Les mesures d’effarouchement non létales sont inefficaces ou n’ont qu’un effet temporaire de quelques jours, en plus de générer des nuisances pour les autres espèces animales du secteur.
Il est techniquement impossible de couvrir de grands étangs ou bassins avec des filets, ces dispositifs représentant également un danger pour d’autres espèces (risques d’emmêlement pour les oiseaux d’eau notamment).
Le débat est souvent monopolisé par des personnes qui se considèrent comme défenseurs de la nature, mais dont l’attachement aux oiseaux occulte les autres enjeux écologiques. Leur vision manque de recul sur l’impact réel de certaines espèces sur des milieux qu’ils ne connaissent pas. Leur position repose essentiellement sur une idée morale — "la mort, c’est mal" — alors même que cette posture contribue à la dégradation progressive des milieux aquatiques. Ils défendent une nature qui se régulerait toujours seule, sans intervention humaine, ce qui n’est pas réaliste dans les contextes actuels.

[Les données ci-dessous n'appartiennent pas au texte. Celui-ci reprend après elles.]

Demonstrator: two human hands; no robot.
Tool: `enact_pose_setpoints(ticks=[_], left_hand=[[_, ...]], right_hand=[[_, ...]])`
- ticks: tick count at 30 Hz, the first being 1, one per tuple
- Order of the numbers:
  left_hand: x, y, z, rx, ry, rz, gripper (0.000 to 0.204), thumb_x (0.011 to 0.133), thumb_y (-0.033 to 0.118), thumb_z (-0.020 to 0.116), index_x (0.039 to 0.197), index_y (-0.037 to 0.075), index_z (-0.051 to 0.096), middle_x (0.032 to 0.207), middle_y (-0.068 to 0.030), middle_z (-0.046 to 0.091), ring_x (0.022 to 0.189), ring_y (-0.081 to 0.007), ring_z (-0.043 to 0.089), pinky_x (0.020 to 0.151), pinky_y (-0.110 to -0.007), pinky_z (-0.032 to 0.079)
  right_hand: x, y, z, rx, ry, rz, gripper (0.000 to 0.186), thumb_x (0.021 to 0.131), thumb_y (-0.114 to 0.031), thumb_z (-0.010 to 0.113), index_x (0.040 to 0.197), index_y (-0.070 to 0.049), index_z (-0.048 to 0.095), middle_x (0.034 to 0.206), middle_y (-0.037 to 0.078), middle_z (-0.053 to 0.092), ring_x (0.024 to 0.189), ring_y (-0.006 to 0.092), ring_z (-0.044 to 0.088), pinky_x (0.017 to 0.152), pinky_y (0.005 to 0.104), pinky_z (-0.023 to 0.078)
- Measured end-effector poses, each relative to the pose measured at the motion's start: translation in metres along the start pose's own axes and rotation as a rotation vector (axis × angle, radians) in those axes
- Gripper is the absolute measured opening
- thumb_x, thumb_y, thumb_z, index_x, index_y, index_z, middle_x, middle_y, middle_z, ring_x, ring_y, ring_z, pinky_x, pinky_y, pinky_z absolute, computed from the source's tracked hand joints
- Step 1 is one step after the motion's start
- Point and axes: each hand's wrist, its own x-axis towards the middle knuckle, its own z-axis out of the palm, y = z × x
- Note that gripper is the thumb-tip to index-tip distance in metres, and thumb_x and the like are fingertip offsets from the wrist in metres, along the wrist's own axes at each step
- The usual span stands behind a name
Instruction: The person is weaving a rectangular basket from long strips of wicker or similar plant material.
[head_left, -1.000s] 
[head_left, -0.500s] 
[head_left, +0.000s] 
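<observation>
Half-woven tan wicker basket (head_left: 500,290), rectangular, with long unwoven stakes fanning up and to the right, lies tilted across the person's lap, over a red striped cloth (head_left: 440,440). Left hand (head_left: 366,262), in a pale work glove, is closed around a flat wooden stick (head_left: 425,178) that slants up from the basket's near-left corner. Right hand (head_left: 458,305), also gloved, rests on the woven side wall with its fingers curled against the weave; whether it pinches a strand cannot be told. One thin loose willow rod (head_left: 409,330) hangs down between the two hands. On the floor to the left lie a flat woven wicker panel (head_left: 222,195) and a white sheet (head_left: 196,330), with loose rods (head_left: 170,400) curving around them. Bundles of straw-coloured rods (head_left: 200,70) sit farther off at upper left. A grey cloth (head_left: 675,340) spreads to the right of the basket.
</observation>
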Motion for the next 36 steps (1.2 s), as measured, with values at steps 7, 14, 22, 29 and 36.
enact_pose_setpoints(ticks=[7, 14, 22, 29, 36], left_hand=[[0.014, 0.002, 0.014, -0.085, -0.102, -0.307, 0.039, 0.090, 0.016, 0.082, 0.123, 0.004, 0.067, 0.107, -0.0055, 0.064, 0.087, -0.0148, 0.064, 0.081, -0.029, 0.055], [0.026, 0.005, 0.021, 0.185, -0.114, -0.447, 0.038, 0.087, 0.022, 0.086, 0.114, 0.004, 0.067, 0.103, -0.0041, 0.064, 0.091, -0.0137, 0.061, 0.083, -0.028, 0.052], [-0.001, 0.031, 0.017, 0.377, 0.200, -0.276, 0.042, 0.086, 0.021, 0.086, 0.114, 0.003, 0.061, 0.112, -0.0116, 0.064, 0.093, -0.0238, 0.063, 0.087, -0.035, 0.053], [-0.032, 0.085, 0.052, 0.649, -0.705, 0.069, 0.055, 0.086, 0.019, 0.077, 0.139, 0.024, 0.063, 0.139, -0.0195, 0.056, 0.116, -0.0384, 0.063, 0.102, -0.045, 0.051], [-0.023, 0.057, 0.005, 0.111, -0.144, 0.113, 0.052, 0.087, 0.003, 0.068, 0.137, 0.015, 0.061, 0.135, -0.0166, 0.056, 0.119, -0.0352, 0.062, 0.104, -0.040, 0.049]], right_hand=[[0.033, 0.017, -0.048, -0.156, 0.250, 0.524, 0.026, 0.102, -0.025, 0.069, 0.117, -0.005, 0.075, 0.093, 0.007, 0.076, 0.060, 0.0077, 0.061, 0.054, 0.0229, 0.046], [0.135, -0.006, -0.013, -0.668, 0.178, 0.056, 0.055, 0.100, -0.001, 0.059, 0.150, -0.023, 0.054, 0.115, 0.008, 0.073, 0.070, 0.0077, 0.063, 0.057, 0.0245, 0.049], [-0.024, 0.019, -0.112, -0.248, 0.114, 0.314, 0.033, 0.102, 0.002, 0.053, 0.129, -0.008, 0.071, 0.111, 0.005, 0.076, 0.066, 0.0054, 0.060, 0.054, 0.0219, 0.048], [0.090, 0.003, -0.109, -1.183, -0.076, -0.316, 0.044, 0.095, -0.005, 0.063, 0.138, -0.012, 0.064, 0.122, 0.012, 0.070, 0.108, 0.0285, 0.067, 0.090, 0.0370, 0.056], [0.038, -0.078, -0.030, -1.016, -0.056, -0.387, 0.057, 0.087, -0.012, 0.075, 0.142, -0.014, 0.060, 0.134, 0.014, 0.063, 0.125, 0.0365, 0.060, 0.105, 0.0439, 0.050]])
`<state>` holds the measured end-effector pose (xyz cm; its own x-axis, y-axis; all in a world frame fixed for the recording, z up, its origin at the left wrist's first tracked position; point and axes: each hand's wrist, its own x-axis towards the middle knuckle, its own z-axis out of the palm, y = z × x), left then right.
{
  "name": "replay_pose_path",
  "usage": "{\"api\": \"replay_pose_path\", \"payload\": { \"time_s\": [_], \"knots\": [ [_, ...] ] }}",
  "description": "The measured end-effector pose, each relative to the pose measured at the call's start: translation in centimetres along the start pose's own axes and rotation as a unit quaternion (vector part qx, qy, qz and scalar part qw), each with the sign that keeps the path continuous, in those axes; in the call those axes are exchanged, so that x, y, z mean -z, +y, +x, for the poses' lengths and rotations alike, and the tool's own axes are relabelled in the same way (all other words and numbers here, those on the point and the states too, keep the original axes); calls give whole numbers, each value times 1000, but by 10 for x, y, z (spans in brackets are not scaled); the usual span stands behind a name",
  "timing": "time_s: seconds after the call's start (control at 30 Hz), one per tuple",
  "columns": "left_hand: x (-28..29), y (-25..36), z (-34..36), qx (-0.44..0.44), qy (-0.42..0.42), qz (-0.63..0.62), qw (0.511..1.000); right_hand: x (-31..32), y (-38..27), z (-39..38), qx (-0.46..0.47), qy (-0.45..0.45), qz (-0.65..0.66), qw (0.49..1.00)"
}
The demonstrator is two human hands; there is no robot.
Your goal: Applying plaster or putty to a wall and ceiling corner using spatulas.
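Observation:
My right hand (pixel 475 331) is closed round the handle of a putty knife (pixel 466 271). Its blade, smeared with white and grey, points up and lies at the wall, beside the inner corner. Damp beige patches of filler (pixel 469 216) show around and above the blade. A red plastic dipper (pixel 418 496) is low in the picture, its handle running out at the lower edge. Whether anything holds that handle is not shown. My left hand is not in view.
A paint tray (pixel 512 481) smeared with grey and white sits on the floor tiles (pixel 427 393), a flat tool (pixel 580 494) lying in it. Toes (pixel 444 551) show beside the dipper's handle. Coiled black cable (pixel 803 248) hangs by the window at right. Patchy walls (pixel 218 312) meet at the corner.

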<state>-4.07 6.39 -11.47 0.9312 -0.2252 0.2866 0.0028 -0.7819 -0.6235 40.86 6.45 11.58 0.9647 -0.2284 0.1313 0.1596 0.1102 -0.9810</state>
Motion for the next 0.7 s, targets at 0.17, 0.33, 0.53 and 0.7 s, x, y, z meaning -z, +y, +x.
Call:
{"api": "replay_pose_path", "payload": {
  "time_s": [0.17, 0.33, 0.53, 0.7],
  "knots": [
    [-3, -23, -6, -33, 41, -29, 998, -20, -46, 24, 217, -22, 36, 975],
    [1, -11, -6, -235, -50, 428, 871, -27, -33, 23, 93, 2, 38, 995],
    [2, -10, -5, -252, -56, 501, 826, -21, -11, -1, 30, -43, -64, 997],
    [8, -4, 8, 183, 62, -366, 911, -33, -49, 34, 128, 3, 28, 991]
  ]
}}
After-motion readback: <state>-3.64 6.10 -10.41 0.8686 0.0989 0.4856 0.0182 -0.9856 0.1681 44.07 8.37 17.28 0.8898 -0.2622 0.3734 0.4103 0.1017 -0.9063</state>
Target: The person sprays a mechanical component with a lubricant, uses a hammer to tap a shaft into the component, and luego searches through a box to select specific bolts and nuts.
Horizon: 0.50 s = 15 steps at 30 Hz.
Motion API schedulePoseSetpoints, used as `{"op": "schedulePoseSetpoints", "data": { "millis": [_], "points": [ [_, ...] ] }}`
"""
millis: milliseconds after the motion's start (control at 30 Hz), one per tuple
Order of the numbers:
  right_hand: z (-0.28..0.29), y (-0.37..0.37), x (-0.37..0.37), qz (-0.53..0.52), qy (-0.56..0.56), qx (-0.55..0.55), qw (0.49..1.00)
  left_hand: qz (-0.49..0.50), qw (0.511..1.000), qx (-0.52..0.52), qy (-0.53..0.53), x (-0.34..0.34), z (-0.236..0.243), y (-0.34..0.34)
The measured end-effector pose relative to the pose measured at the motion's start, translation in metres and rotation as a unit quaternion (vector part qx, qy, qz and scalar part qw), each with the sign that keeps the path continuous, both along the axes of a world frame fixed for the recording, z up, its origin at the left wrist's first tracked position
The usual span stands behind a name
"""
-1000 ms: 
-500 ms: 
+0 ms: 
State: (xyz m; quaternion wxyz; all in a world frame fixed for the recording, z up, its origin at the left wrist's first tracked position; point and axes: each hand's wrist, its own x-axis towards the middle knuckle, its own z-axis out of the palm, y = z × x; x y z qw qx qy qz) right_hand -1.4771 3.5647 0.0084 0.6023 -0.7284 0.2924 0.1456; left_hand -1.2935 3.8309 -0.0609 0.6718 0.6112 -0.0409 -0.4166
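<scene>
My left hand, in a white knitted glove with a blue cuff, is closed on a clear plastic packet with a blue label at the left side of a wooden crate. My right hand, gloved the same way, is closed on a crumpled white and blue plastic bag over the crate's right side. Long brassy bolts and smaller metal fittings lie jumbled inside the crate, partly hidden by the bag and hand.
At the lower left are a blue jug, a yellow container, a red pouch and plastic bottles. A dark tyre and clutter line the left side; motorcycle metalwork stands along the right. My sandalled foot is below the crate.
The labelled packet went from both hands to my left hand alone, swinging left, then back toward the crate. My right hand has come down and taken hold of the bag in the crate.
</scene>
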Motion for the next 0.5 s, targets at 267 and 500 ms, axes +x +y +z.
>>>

Il est très difficile de conduire des études d’impact rigoureuses : les milieux aquatiques sont déjà profondément affectés par la présence massive et généralisée des cormorans, ce qui rend complexe l’établissement d’un état initial de référence. En outre, il est bien plus aisé de suivre des populations d’oiseaux, visibles et observables, que de suivre l’évolution des poissons dans un environnement qui reste, par nature, difficilement accessible à l’observation humaine.
Favorable
Il n’est pas la seule raison, mais l’une des principales raisons au déclin de la population piscicole en France.
Il faut être complètement déconnecté de la réalité du terrain pour être défavorable à une régulation, tant leur population grandie, au détriment de la population piscicole dont la LPO n’a rien a faire de toute évidence…
Nous constatons un net déclin des populations piscicoles sur nos territoires depuis l’interdiction des tirs de régulation des cormorans.
Je suis donc favorable à un retour des quotas de tir afin de préserver les espèces piscicoles et notamment les plus fragiles.